» WORK REQUEST
Look through the material below. Copy each line that contains the string "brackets".

========

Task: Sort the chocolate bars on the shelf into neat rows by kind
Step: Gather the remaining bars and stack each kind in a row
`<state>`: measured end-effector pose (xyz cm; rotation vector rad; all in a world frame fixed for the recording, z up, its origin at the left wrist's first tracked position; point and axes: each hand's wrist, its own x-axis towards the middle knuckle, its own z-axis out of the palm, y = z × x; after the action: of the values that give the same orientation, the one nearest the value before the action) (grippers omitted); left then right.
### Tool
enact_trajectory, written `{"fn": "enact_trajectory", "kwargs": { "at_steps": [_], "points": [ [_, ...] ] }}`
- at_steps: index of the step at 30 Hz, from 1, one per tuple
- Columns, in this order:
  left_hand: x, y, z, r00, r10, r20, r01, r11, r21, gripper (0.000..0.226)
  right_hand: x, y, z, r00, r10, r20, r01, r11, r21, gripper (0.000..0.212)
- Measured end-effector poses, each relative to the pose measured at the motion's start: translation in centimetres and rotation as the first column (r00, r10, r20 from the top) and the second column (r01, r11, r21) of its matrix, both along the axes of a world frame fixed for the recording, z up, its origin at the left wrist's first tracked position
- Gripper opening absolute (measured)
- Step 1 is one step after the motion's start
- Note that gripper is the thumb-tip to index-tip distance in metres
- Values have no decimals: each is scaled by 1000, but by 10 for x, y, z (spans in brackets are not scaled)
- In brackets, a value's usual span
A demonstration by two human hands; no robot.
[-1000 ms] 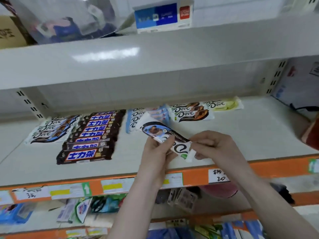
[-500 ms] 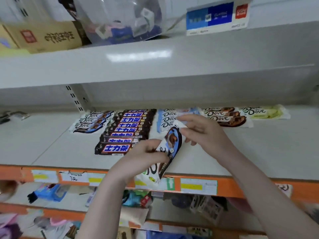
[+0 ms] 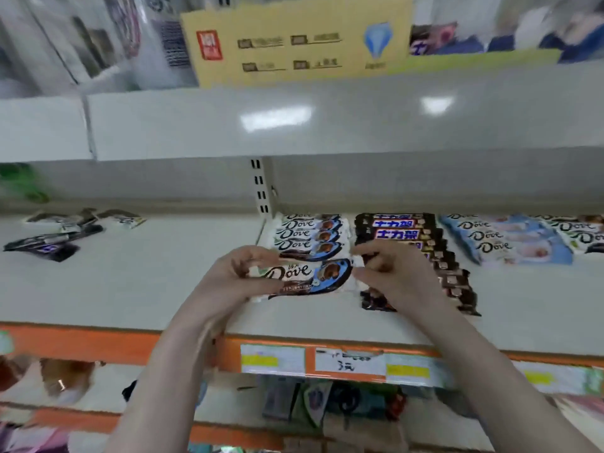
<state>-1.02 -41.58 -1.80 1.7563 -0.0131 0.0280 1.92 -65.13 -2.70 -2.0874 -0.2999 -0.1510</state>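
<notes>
Both forearms were bare to the frame edge, no sleeves showing; left hand (image 3: 228,282) and right hand (image 3: 397,279) bare, ungloved, slim fingers.

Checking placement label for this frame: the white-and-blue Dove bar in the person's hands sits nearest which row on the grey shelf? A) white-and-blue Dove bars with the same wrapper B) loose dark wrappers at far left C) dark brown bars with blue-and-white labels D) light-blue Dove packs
A: the white-and-blue Dove bar, gripped by the left hand, lies directly in front of the matching Dove row, continuing it; the right hand pinches its other end.
</notes>
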Motion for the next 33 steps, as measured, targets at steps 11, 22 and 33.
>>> {"fn": "enact_trajectory", "kwargs": {
  "at_steps": [11,22,33],
  "points": [
    [71,17,-23,983,124,137,-170,895,412,32,21,57,-7,936,-263,235,350,770,-533,23],
    [70,10,-34,981,135,137,-186,851,491,30,36,63,-22,915,-182,361,391,624,-676,22],
    [56,5,-32,960,210,187,-281,752,596,24,29,61,-18,927,-123,353,353,601,-717,24]
  ]
}}
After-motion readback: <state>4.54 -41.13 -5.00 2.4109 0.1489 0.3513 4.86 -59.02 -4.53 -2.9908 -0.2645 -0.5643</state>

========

» FINISHED TASK
- Values have no decimals: each is scaled by 1000, but by 10 for x, y, z (spans in brackets are not scaled)
- In brackets, a value's usual span

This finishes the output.